Schiavi, a former Baltimore County schoolteacher who runs a family business out of her home and raises two children, said she knew next to nothing about plants--”I knew you needed seeds or cuttings, and they required water and light”--until she joined her local garden club. Now, she is president of the club and, at 38, one of its youngest members.

New and old gardeners alike are turning to gardening magazines, books and catalogues to learn more about the craft.

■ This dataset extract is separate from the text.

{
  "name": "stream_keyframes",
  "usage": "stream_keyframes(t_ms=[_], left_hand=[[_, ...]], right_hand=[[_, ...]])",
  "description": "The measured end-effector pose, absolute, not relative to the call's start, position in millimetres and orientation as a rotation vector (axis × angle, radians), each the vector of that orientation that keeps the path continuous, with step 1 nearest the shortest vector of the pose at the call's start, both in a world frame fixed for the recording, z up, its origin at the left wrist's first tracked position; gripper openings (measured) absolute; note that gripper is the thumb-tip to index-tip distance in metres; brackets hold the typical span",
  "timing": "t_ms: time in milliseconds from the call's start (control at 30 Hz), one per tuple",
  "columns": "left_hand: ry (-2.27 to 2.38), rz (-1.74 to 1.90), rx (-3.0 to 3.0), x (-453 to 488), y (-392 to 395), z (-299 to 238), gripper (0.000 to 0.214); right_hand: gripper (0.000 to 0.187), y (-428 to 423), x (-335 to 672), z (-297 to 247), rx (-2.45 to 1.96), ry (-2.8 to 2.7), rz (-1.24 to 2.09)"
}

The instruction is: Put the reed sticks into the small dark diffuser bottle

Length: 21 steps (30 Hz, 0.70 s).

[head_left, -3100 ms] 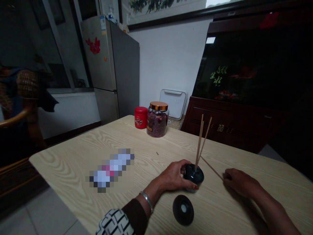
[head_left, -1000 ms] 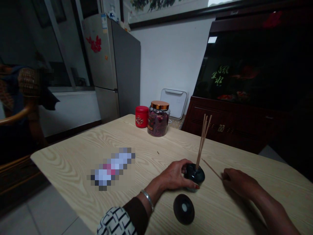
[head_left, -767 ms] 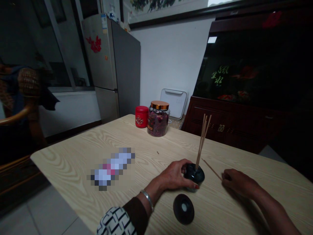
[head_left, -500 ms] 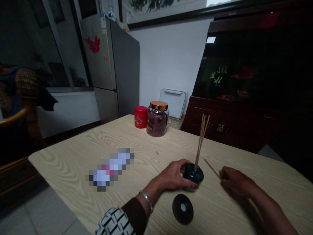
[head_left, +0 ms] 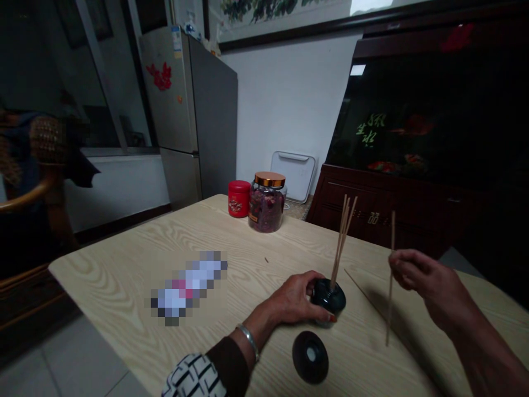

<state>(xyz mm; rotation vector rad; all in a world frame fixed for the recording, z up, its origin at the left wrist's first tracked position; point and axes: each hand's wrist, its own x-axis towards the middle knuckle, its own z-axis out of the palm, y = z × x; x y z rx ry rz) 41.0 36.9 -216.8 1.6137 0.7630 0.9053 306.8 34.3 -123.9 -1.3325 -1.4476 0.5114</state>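
Observation:
My left hand (head_left: 291, 299) is wrapped round the side of a small dark glass diffuser bottle (head_left: 332, 298) standing on the table. Several thin reed sticks (head_left: 341, 242) rise from the bottle's neck, leaning slightly right. To the right, my right hand (head_left: 413, 268) pinches a single reed stick (head_left: 389, 309) between thumb and fingers, almost upright above the tabletop and apart from the bottle. Below it, a thin line (head_left: 359, 287) runs slantwise along the table; whether it is wholly a stick or partly shadow I cannot tell. In front of the bottle lies a round dark cap (head_left: 309, 357).
A blurred-out white packet (head_left: 188, 286) lies on the wooden table (head_left: 124, 270) at left. At the far edge stand a red canister (head_left: 238, 199) and a gold-lidded jar (head_left: 266, 205) of dried flowers. Behind are a fridge (head_left: 215, 121) and a fish tank (head_left: 397, 121).
My right hand has risen and moved right, lifting a reed stick off the table and turning it nearly upright. My left hand still grips the bottle.

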Motion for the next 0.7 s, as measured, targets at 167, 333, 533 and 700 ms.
stream_keyframes(t_ms=[167, 333, 533, 700], left_hand=[[0.782, 0.899, 1.612, 41.0, 37.1, -217.8, 0.075], [0.8, 0.908, 1.644, 40.2, 36.4, -217.0, 0.075], [0.833, 0.892, 1.673, 39.2, 35.5, -215.2, 0.074], [0.839, 0.895, 1.675, 39.7, 36.9, -217.7, 0.077]], right_hand=[[0.019, 13.9, 268.2, -99.1, -1.033, -0.991, 0.654], [0.024, 4.6, 251.7, -97.9, -1.009, -0.988, 0.508], [0.029, 2.3, 242.5, -107.0, -1.15, -1.158, 0.397], [0.028, 10.8, 235.8, -121.1, -1.169, -1.365, 0.501]])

“Anytime a magazine like Southern Living has a feature, we get five or six calls,” said Wink Rupprecht, vice president of Pinehurst Nursery in Long Green, Md.

Mail-order catalogues have gone beyond the basics. In addition to the stalwart Burpee’s, gardening by mail now includes such upscale wish books as Smith & Hawken and Gardener’s Eden.

They are as seductive as anything J. Crew or Williams-Sonoma ever lavished a lens on. Suddenly, you wonder how on earth you ever got along without an etagere a fleur (plant stand), adobe hose pot or Pirelli work gloves. And knowing the yuppie appeal of the import, one catalogue offers Italian market umbrellas, English planters, Swedish stepladders, Provencal vases, Valencian glassware, Chinese garden pots and even reproductions of the furniture in Claude Monet’s gardens at Giverny.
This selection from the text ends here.